Изменить размер шрифта - +

Он так устал, он не мог больше стоять на ногах.

Чувствуя, как от боли трещит голова, он прошел через гостиную в спальню. Не зажигая огня и не раздеваясь, он скользнул в постель Майи и накрылся ее одеялом.

Ну вот. Так.

В центре комнаты, мягко освещенном лунным светом через окно, стояла двуспальная кровать. Я могу пойти туда, если чего — то испугаюсь. Он закрыл глаза и за несколько секунд провалился в сон.

 

Когда в дверь постучали, Симон проспал едва ли пару часов. Дул сильный ветер, мешавший ему спать, — он непрерывно задувал в окно спальни. Тело было тяжелым и вялым, как будто Симон двигался под водой. Он едва выбрался из кровати, натянул на себя халат и пошлепал к дверям.

За дверью стоял Элоф Лундберг. Он, напротив, выглядел бодрым и свежим. Глаза блестели, кепка была задорно сдвинута на затылок. Элоф Лундберг внимательно оглядел Симона:

— Ты что, спишь?

— Нет, — сказал Симон и покрутил головой, — уже нет.

Он изучающе посмотрел на Элофа. Ему совершенно не хотелось говорить с ним. Тот почувствовал его настроение и поднял брови. Видно, и ему не особо хотелось говорить.

— Я хотел сказать тебе, что твоя лодка уплыла. Если тебе это интересно, конечно.

Симон вздохнул:

— Понятно. Спасибо тебе.

Элоф изумился. Ведь он пришел с лучшими намерениями. Он вполне был готов помочь, но Симон стоял в дверях, ему даже в голову не приходило пригласить Элофа на кофе или хоть что — то сказать ему в ответ. Тот в конце концов обиженно пробормотал:

— Ну что же, хорошо, я пошел.

Симон закрыл за ним дверь и затопил печку на кухне.

У него с Элофом были прекрасные отношения, пока не исчезла Майя. После того как Андерс и Сесилия вернулись в город, Симон пошел к Элофу спросить — что тот имел в виду, когда они тогда стояли на кухне? Почему он велел позвонить Андерсу и просить того вернуться домой?

— Почему ты так сказал? — спросил Симон.

Элоф сделал вил, что очень занят. Наконец молчание затянулось, и он пробормотал:

— Просто так.

— Что ты имел в виду? — повторил Симон настойчивей.
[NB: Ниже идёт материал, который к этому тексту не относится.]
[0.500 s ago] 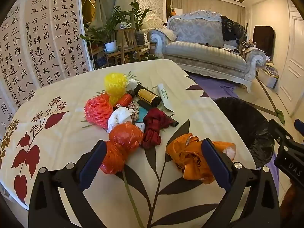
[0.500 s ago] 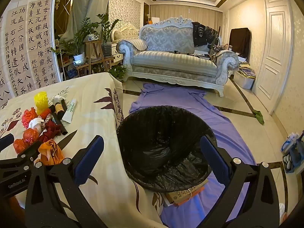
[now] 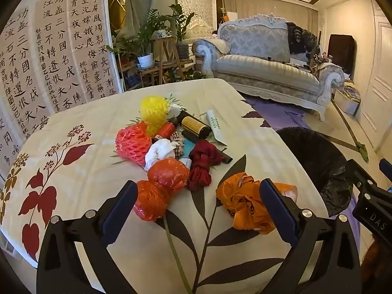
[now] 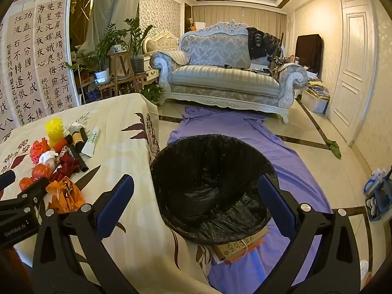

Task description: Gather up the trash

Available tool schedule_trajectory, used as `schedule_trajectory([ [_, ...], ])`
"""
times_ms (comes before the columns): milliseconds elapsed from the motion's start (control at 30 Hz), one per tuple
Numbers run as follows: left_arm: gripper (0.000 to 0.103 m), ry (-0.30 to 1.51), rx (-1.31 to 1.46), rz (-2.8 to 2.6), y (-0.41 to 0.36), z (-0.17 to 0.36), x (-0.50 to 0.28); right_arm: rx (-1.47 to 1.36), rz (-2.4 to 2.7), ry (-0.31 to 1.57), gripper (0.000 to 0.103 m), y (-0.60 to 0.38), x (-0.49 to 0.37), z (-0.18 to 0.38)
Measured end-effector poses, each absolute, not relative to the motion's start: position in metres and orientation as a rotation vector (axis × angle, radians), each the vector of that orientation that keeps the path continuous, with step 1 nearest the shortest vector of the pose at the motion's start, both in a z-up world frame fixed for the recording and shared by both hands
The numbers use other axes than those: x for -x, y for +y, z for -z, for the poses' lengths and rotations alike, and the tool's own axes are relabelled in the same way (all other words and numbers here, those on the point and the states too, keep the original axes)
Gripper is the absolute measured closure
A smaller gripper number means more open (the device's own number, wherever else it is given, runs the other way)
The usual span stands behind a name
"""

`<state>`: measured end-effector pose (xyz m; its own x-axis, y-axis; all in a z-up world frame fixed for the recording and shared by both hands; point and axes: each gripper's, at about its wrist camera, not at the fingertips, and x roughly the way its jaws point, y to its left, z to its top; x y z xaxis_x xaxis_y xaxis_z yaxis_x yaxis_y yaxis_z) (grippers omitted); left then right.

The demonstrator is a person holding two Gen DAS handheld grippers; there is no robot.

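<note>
A heap of trash lies on the flowered tablecloth (image 3: pixel 73 183): a crumpled orange bag (image 3: pixel 242 201) nearest, a red-orange bag (image 3: pixel 159 186), dark red cloth (image 3: pixel 203 164), white tissue (image 3: pixel 159 150), pink net (image 3: pixel 133 143), yellow net (image 3: pixel 154 112), dark bottles (image 3: pixel 194 125) and a white tube (image 3: pixel 215 127). My left gripper (image 3: pixel 198 210) hovers open over the near table, the orange bag by its right finger. My right gripper (image 4: pixel 196 203) hangs open above the black-lined bin (image 4: pixel 210 186), with nothing between its fingers. The heap shows small at the left of the right wrist view, orange bag (image 4: pixel 65 194) nearest.
The bin (image 3: pixel 318 169) stands on the floor off the table's right edge, on stacked books (image 4: pixel 240 245) over a purple cloth (image 4: pixel 245 132). A sofa (image 4: pixel 225 78), plant stands (image 4: pixel 117 68) and a calligraphy screen (image 3: pixel 49 56) lie beyond. The right gripper's body (image 3: pixel 372 201) shows at the left view's right edge.
</note>
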<state>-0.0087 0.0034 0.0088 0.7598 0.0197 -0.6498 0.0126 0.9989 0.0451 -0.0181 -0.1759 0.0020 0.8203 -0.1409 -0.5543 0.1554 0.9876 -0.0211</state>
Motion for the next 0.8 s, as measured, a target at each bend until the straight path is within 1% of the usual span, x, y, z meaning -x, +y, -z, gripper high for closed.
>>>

Элоф достал разделочную доску и начал нарезать чищеный картофель. Он избегал смотреть на Симона.

— Да ничего особенного.

Симон сел за кухонный стол и стал смотреть на Элофа в упор. У того кончилась картошка, и ему пришлось встретиться с Симоном глазами.

— Элоф, чего я не знаю?

Элоф встал и повернулся к сковородке с маслом. Он так и не сказал ни слова, и Симон в конце концов встал и ушел, оставив Элофа с его картошкой и беконом. Симон прекрасно понимал, что Элоф что — то знает, и никак не мог смириться с тем, что тот отказался с ним говорить.

Когда он поведал об этой истории Анне — Грете, она не придала этому особого значения.
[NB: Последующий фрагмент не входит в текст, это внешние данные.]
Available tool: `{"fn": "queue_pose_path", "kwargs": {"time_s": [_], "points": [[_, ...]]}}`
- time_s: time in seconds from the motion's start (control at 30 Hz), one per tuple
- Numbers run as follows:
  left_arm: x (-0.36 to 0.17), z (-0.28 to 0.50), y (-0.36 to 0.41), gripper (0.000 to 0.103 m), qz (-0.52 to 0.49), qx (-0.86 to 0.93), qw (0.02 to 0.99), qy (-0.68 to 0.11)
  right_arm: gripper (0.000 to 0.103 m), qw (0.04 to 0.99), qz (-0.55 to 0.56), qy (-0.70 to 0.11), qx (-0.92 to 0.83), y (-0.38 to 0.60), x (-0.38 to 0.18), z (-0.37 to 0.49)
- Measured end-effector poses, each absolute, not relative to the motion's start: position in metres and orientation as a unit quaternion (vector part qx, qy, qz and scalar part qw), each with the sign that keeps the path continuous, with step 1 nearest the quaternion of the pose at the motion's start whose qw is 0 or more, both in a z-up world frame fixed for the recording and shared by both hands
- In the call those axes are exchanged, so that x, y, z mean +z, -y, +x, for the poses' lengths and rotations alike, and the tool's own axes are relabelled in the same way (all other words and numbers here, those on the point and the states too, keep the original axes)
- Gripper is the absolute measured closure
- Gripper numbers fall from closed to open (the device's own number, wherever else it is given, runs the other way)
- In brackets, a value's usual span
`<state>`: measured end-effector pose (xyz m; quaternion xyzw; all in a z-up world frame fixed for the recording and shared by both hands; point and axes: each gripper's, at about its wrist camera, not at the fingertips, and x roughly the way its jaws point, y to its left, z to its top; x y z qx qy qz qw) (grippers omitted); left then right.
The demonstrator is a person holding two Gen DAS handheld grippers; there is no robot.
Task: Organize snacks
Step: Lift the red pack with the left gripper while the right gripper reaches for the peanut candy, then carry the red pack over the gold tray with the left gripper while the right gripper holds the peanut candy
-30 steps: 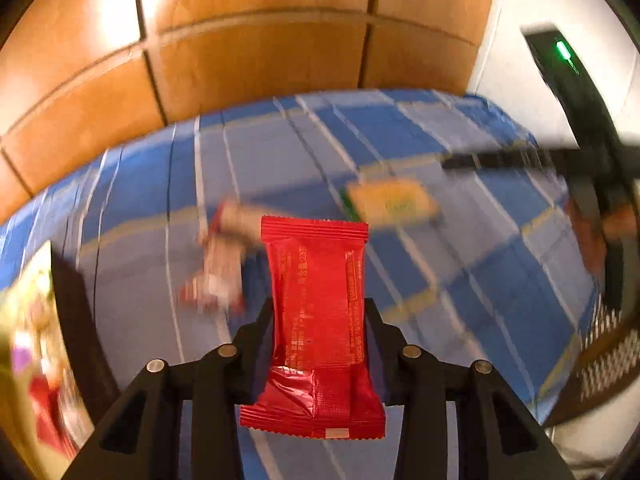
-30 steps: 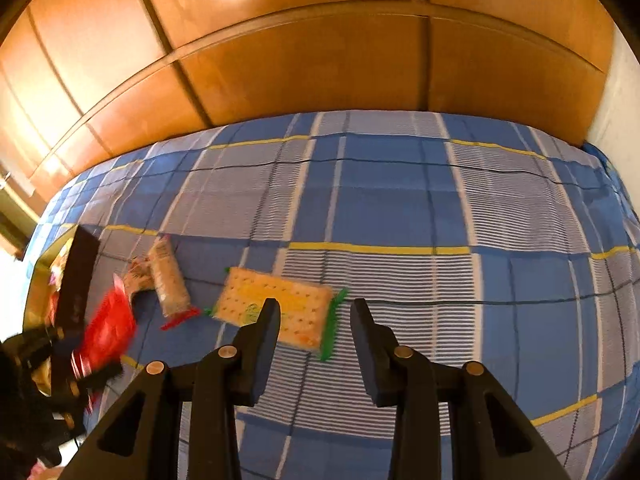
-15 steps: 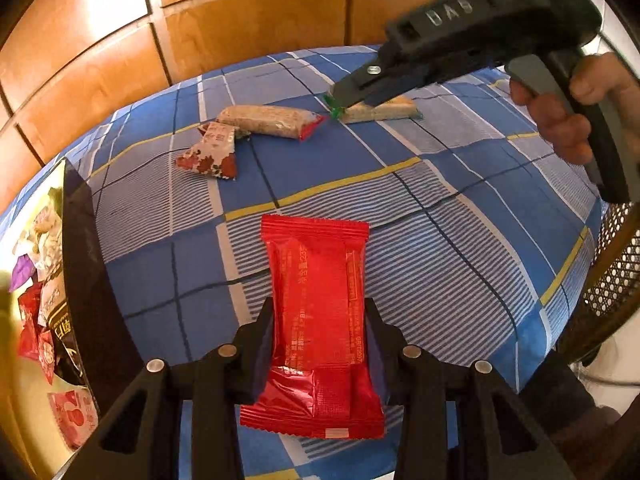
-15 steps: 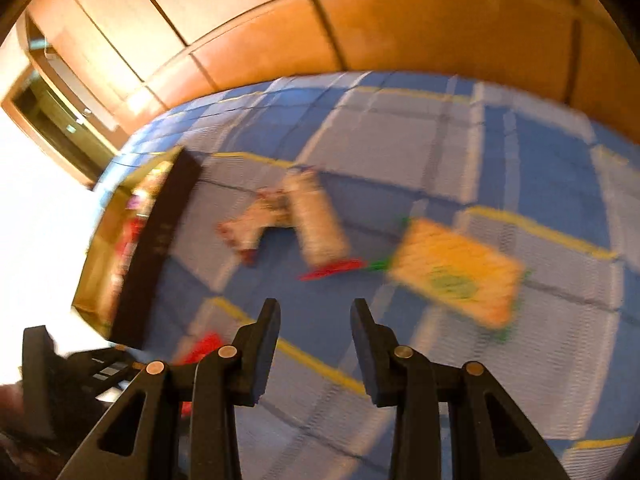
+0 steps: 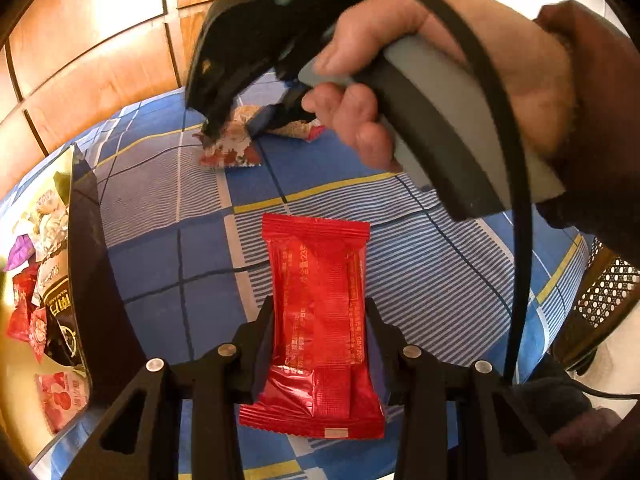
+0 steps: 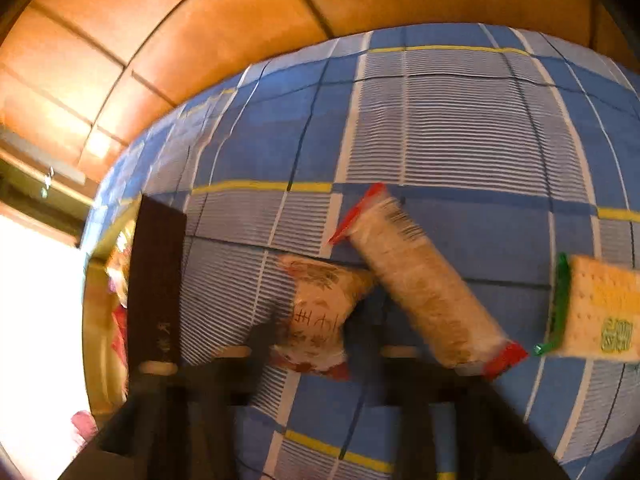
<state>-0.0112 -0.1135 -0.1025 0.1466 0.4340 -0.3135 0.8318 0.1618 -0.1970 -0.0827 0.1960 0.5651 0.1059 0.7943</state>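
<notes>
The left gripper (image 5: 318, 330) fills the bottom of the left wrist view with its jaws narrowed onto the red snack packet (image 5: 318, 320), gripped across its width so that the sealed top stands clear above the fingers and the crimped lower end hangs below them; held this way it looks ready to be carried to the snack box (image 5: 86, 264) at the left edge of the frame, whose dark wall stands just beside the gripper and which already holds other wrappers, so I judge it the collecting place. In the upper part of the same view a person's hand (image 5: 436, 88) squeezes the grey handle of the right gripper (image 5: 224, 120), whose tips reach down onto the small floral packet (image 6: 316, 312) on the blue checked cloth (image 5: 420, 264). The right wrist view is blurred, yet it shows that packet between the dark fingers at lower centre, with the jaws drawn in close against its sides, so they appear to be closed on it. The long pale bar with red ends (image 6: 424, 288) lies slanted, touching the floral packet's right corner, which may crowd the pick; the yellow cracker pack (image 6: 600, 312) rests near it at the right edge, apart and not yet handled.
</notes>
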Motion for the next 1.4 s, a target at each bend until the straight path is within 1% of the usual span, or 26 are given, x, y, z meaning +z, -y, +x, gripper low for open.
{"fn": "queue_pose_path", "kwargs": {"time_s": [0.13, 0.27, 0.43, 0.5, 0.6, 0.77, 0.93, 1.13, 1.4], "points": [[-0.103, -0.014, 0.108, 0.062, 0.14, -0.314, 0.834, -0.432, 0.081, 0.814, 0.098, -0.557, 0.134, 0.181, -0.067, 0.144], [-0.105, -0.015, 0.105, 0.062, 0.137, -0.312, 0.836, -0.431, 0.08, 0.82, -0.002, -0.553, 0.146, 0.186, -0.053, 0.113], [-0.104, -0.016, 0.106, 0.061, 0.134, -0.308, 0.838, -0.431, 0.08, 0.805, -0.069, -0.577, 0.123, 0.216, -0.061, 0.075], [-0.105, -0.015, 0.106, 0.061, 0.135, -0.306, 0.839, -0.43, 0.08, 0.801, -0.071, -0.583, 0.116, 0.226, -0.068, 0.066], [-0.105, -0.015, 0.107, 0.061, 0.138, -0.304, 0.838, -0.431, 0.079, 0.804, -0.043, -0.58, 0.122, 0.24, -0.077, 0.057], [-0.097, -0.01, 0.109, 0.063, 0.13, -0.301, 0.837, -0.438, 0.079, 0.827, -0.06, -0.547, 0.119, 0.238, -0.08, 0.047], [-0.065, -0.012, 0.106, 0.063, 0.113, -0.299, 0.856, -0.406, 0.079, 0.848, -0.055, -0.515, 0.116, 0.239, -0.08, 0.032], [-0.024, -0.002, 0.088, 0.063, 0.066, -0.254, 0.885, -0.384, 0.079, 0.866, -0.035, -0.486, 0.114, 0.243, -0.08, 0.024], [-0.012, 0.015, 0.049, 0.062, 0.026, -0.174, 0.902, -0.395, 0.079, 0.889, -0.039, -0.445, 0.099, 0.237, -0.084, 0.014]]}}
Огонь в плите никак не хотел разгораться. Симон зевнул и сел на стул. Тут он заметил, что оставил коробок на столе в передней. Открыв его, он увидел, что кожа насекомого уже не серая, а черная. Он не казался умирающим, но и бодрым тоже не выглядел.
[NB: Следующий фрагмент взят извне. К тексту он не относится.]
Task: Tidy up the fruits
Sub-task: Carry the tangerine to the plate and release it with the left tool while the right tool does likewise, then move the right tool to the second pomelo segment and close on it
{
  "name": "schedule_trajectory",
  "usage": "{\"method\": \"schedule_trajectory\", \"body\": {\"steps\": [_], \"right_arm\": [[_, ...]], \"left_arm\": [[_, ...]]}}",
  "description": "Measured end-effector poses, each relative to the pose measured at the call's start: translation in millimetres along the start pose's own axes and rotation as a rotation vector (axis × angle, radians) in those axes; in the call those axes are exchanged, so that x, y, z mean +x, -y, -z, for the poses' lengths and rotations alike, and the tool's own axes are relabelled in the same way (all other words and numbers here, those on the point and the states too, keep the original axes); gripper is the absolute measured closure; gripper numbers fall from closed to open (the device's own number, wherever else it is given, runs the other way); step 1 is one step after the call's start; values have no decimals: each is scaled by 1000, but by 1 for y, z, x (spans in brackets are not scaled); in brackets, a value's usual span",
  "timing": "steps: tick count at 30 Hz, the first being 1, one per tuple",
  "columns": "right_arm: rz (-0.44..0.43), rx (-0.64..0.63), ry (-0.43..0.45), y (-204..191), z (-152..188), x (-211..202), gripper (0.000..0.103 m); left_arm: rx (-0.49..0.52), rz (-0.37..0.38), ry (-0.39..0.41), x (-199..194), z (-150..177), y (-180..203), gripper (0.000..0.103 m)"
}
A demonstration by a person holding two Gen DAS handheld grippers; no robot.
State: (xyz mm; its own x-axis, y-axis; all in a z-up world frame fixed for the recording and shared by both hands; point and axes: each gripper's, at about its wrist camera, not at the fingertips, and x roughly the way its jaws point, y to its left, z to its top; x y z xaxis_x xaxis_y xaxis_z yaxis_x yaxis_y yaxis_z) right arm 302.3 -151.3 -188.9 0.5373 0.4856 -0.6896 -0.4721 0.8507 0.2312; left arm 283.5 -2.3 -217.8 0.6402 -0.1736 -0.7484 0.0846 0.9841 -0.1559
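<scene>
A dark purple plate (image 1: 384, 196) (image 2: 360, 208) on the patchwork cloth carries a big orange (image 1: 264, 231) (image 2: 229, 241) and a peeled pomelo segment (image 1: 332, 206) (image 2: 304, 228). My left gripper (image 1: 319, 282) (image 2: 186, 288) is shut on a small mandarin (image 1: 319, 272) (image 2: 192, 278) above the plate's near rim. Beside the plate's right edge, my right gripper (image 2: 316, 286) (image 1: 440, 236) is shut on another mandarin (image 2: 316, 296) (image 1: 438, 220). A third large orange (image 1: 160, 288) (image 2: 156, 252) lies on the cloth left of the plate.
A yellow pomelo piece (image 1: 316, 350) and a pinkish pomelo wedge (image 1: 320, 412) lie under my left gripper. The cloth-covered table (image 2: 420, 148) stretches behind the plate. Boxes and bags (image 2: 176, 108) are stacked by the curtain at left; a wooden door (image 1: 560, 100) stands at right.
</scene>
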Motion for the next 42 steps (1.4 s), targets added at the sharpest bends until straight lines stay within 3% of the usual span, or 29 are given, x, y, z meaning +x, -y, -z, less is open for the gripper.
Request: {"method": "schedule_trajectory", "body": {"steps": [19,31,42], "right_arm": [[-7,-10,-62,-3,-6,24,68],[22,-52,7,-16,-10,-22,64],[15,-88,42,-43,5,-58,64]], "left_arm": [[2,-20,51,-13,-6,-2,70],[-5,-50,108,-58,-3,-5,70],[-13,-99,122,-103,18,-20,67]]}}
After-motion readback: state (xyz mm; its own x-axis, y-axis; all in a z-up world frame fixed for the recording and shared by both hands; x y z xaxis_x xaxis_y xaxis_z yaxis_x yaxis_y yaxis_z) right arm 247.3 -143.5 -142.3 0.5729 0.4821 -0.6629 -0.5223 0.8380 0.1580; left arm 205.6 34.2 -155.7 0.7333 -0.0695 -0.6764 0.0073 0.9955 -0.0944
Вот уже десять лет, как он владеет Спиритусом. Симон плюнул в коробку, как делал каждое утро. И тут же он сделал то, чего раньше никогда не делал, — он перевернул коробку и взял насекомое себе на ладонь.

За ночь что — то случилось. Все эти годы Симон относился к Спиритусу со смесью уважения и отвращения. Теперь эти чувства изменились. Теперь он чувствовал что — то похожее на сострадание. Или даже не сострадание, а некое понимание их общей судьбы.

Соприкоснувшись с кожей червя, Симон прикусил язык. Насекомое всегда держать неприятно.

Хотя нет, не всегда.

Ничего не случилось, и Симон расслабился. Он сел, держа насекомое на открытой ладони.